BLIS Retreat

Contributed talks


BLIS Overview

Field Van Zee

In this talk, I explain the what, why and how of BLIS. What are the goals of BLIS and how does it relate to BLAS, LAPACK, FLAME, GotoBLAS, etc.? Why do we need BLIS and not just a better implementation of BLAS? How does the BLIS framework enable rapid implementations of not just BLAS but higher-level libraries that require dense linear algebra? What techniques are we using to achieve a high ratio of performance to programmer effort?


Developing low-level assembly kernels with Peach-Py

Marat Dukhan (Georgia Tech)

Peach-Py is a new Python framework which allows to write assembly kernels in Python. Peach-Py was created to simplify writing assembly kernels for HPC while preserving the efficiency of hand-tuned assembly codes. The framework represents assembly instructions as Python objects, and simplifies mixing of instruction streams, software pipelining, and generating multiple similar kernels (e.g. targeting different instruction sets, or different data types). Peach-Py also handles register allocation, allocation of constants in data section, adaptation program to different calling conventions, and collects information about the used instruction sets.


Discussion of requirements for the BLIS Fortran interface(s)

Jeff Hammond (ALCF/UChicago)

The BLAS is a legacy library with a Fortran 77 interface, which is still one of the most common ways in which it is used. If BLIS is to be a modern successor to BLAS, then what is the right way to deal with Fortran users? Supporting the BLAS interface is critical to ensuring drop-in replaceability but the BLIS team should aspire to something more than this. I would like to discuss user requirements for a modern Fortran interface for BLIS. I will attempt to create a strawman Fortran 2003 interface to stimulate critical thinking.


Porting BLIS to new architectures. Early experiences

Fran Igual (UCM)

Portability is one of the main premises in the design of BLIS since its inception. In this talk, we review some successful porting experiences to different general and specific purpose architectures (mainly ARM and DSPs), and we give some hints about future directions to adapt the framework to other type of present and future processing architectures.

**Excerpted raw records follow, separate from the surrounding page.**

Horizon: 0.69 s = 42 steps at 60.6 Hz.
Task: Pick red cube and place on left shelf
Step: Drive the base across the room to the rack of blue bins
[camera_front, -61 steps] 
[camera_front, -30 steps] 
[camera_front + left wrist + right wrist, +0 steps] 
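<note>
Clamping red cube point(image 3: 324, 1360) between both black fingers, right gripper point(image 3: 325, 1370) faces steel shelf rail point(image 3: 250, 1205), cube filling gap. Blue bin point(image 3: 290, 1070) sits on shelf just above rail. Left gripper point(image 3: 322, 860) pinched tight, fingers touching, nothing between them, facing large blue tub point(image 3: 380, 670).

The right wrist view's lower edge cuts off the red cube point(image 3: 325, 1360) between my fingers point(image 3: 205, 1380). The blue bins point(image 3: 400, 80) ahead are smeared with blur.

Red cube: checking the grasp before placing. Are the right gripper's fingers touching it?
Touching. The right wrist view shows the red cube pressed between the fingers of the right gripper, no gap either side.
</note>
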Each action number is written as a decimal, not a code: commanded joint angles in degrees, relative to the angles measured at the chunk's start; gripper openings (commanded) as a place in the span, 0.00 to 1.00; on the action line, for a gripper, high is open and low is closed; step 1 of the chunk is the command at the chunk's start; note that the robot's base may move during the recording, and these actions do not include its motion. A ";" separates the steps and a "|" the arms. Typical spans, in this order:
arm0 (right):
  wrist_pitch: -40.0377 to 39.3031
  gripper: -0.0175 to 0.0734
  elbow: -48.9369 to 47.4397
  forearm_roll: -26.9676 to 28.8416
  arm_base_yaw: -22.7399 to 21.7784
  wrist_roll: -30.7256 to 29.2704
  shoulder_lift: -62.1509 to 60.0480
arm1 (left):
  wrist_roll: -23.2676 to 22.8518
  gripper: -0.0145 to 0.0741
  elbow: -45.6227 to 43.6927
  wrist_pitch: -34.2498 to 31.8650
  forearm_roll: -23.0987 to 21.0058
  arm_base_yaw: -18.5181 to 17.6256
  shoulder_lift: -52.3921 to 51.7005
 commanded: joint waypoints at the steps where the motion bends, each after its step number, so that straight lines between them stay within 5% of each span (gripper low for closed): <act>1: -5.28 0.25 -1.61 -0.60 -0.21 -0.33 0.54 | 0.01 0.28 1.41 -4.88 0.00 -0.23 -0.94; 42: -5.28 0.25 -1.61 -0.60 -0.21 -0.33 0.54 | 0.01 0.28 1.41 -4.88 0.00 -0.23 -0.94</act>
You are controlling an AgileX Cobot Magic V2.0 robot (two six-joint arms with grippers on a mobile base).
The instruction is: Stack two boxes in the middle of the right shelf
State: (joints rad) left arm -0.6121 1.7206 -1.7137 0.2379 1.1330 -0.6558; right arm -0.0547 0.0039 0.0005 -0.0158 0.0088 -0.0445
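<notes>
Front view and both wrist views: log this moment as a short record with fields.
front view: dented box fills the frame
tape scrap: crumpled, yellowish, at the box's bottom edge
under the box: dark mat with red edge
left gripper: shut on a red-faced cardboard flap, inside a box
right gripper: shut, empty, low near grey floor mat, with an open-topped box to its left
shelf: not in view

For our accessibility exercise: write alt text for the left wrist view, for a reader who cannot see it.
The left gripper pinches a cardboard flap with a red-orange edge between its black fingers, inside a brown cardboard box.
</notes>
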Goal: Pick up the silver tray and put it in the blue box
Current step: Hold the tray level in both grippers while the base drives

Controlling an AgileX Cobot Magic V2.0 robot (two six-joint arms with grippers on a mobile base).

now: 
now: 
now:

BLIS as a Research Vehicle

Bryan Marker (UT-Austin CS)

With Design by Transformation (DxT) we encode knowledge about software to automatically generate code as an expert would. To date, generating sequential and shared-memory BLAS code has been a difficult undertaking, often missing the high performance attained by experts because of the way BLAS libraries are viewed from a software engineering perspective. With BLIS, this is changing. Microkernels are still manually coded (but could be automatically generated). The layers of code built on microkernels, though, can be automatically generated for sequential and shared-memory machines thanks to the way BLIS is structured. This would not have been possible without the building blocks BLIS provides. In this talk, I discuss how BLIS's unique layering enables my research and can enable others’ research, as we are no longer stuck to the traditional BLAS interfaces.


Optimizing for the inner kernel: a low power, high performance core for matrix multiplication kernels

Ardavan Pedram (UT-Austin ECE)

When implemented in software, high-performance implementations of matrix-matrix multiplication is blocked for successive memory layers. At the bottom of the food chain is a "micro-kernel" that performs a "block dot product". We present details of mapping and implementation of the GEMM micro kernel onto a custom linear algebra core that performs this same "block dot product". Further, we compare this architectures with other conventional core configurations such as conventional SIMD, 2D-SIMD, and single flat register file in terms of area and energy efficiency. The conclusion is that the LAC can achieve orders of magnitude improvements in power and area efficiency compared to conventional designs.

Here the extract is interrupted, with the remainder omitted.